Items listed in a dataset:

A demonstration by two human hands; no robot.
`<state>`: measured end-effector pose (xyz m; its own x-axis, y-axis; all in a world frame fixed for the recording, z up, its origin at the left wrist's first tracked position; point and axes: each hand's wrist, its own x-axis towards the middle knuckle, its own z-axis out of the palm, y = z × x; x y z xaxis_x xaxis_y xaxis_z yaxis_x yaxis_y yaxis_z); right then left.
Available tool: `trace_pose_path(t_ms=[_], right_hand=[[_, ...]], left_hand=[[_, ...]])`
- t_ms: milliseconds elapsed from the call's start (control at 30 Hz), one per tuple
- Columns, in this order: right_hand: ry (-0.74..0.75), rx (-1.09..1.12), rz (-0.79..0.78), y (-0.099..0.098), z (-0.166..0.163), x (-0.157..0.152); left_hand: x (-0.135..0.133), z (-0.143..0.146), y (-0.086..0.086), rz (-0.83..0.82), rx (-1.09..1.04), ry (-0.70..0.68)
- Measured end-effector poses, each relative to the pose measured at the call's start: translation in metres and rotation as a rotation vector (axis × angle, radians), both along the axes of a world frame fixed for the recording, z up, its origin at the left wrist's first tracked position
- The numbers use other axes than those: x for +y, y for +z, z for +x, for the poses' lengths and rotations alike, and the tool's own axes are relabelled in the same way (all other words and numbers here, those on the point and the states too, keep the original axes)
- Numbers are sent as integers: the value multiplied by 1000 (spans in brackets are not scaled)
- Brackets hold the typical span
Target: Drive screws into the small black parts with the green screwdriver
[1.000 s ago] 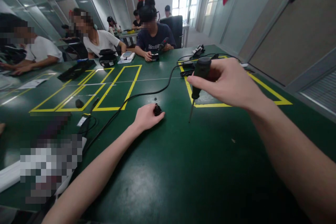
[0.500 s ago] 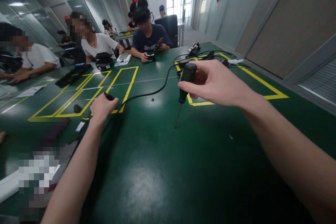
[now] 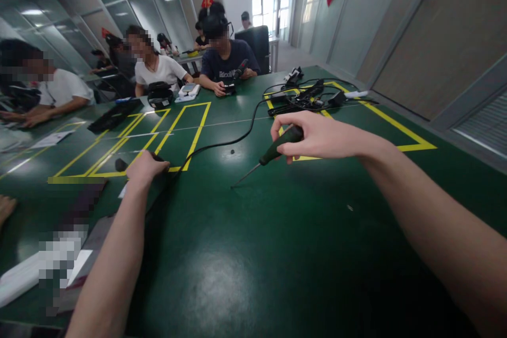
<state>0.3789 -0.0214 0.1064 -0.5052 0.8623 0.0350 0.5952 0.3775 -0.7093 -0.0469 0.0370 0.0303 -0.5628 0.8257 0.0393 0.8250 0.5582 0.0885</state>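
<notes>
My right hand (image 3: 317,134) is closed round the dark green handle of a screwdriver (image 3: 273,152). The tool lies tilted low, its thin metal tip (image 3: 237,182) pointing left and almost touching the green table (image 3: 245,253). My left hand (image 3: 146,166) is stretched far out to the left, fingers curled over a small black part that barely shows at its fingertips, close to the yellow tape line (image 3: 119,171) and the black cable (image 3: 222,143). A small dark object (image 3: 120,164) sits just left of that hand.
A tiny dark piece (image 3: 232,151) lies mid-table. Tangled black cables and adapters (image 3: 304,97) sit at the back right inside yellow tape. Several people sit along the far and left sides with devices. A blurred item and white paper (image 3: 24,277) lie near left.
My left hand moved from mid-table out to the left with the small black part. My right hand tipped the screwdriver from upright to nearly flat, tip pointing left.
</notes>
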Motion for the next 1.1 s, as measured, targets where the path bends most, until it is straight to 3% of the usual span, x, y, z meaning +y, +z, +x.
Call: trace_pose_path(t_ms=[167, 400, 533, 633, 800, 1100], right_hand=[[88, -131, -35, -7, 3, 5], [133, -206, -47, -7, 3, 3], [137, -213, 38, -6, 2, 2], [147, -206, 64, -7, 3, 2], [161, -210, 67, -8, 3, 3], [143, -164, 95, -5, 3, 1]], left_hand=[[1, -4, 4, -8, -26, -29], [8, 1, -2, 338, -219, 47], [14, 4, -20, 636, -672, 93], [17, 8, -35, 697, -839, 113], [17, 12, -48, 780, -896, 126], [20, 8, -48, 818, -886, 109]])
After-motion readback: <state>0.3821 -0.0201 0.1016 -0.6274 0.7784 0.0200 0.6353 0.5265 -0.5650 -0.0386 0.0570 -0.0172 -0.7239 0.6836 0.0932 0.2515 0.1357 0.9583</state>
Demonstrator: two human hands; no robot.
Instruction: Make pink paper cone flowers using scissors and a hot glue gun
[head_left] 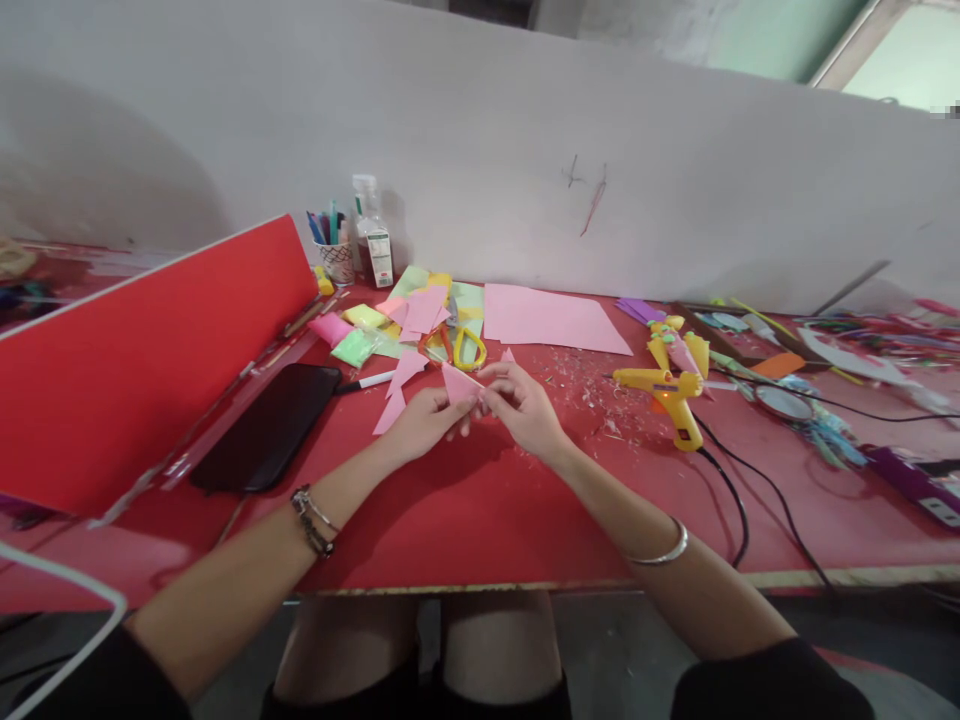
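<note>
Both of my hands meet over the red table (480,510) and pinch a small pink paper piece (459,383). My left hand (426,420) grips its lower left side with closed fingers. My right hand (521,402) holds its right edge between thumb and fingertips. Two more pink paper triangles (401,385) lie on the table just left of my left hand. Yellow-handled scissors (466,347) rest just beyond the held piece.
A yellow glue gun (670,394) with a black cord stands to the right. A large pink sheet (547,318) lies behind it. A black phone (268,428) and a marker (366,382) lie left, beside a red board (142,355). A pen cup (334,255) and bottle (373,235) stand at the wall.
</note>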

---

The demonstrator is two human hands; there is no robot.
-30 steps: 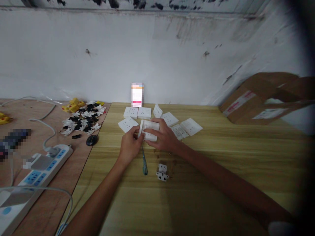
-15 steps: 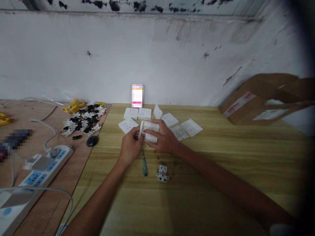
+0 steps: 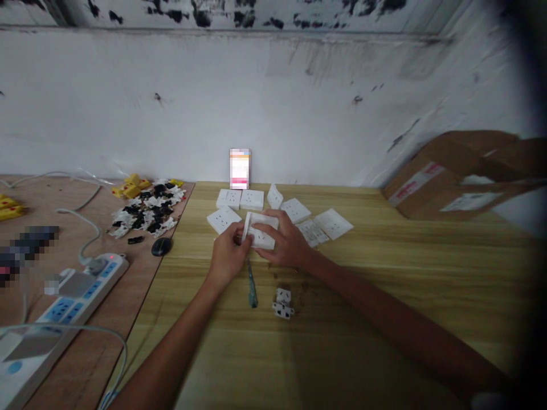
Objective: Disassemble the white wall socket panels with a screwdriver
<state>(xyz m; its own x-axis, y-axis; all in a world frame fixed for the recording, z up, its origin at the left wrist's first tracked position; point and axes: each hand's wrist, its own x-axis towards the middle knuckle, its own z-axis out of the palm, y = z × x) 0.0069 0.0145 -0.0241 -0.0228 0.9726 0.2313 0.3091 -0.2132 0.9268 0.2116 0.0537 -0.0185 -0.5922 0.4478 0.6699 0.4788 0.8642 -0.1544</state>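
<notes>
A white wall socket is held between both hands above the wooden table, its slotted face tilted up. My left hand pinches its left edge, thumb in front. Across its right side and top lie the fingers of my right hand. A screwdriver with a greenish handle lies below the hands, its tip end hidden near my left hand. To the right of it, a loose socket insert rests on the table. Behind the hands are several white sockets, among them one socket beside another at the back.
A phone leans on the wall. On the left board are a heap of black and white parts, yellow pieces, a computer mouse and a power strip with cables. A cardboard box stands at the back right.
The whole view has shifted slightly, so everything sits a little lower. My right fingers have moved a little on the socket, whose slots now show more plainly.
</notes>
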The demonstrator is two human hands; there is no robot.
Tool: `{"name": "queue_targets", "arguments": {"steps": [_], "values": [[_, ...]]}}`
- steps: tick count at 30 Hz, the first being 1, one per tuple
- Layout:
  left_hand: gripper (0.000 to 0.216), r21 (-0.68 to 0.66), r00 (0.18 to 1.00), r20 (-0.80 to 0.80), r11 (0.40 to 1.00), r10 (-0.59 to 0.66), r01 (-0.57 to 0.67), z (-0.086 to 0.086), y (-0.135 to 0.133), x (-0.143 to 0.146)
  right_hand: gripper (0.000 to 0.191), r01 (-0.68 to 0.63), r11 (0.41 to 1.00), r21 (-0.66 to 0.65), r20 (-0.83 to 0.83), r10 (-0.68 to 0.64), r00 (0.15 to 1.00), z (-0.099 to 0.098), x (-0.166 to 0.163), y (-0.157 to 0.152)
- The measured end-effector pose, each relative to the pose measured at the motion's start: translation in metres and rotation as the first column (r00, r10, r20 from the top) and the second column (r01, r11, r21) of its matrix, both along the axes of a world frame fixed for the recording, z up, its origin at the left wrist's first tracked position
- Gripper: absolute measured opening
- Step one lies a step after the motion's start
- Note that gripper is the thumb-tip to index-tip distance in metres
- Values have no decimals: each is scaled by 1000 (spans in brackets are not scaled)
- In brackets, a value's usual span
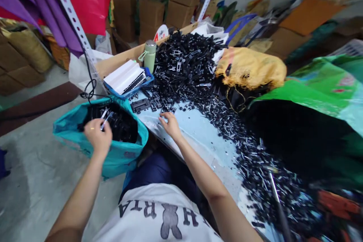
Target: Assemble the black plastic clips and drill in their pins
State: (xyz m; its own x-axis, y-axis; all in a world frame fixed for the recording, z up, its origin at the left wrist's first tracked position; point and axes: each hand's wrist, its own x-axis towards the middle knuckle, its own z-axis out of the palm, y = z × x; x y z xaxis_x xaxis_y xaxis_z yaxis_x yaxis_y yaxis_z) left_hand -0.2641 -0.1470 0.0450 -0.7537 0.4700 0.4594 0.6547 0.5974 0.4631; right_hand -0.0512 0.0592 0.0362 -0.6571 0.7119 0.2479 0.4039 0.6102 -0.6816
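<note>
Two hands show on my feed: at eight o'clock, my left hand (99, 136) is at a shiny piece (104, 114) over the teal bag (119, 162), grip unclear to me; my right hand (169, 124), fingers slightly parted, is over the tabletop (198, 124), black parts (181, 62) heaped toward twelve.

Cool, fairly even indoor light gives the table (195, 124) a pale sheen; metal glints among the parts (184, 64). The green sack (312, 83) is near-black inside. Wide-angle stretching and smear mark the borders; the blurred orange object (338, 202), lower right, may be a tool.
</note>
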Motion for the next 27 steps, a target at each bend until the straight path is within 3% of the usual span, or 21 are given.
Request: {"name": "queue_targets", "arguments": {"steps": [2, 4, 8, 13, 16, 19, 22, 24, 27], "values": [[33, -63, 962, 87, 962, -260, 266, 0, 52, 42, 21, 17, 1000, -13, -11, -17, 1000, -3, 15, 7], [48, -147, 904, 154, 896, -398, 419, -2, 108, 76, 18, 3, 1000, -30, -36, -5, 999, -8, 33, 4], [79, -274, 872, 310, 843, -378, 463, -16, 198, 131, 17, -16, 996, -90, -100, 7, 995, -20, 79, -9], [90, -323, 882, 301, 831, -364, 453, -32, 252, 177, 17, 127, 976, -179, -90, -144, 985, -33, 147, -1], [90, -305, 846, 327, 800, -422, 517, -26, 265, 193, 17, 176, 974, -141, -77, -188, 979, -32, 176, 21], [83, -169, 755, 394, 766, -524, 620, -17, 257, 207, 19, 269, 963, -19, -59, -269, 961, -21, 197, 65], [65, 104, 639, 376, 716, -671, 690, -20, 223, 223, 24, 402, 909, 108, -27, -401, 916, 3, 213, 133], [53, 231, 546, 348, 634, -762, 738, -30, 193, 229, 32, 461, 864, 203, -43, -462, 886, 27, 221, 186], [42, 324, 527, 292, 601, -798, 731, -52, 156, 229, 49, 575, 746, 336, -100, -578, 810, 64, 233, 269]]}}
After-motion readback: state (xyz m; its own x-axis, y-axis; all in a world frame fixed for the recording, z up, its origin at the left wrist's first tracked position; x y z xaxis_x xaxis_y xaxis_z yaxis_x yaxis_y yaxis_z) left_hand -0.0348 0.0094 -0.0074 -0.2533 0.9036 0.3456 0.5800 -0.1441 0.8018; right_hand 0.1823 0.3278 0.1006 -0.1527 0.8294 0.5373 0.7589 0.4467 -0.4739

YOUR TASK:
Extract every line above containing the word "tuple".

SOLUTION:
- t_ms: milliseconds elapsed from the call's start (control at 30 Hz), one per tuple
- steps: tick count at 30 Hz, the first being 1, one per tuple

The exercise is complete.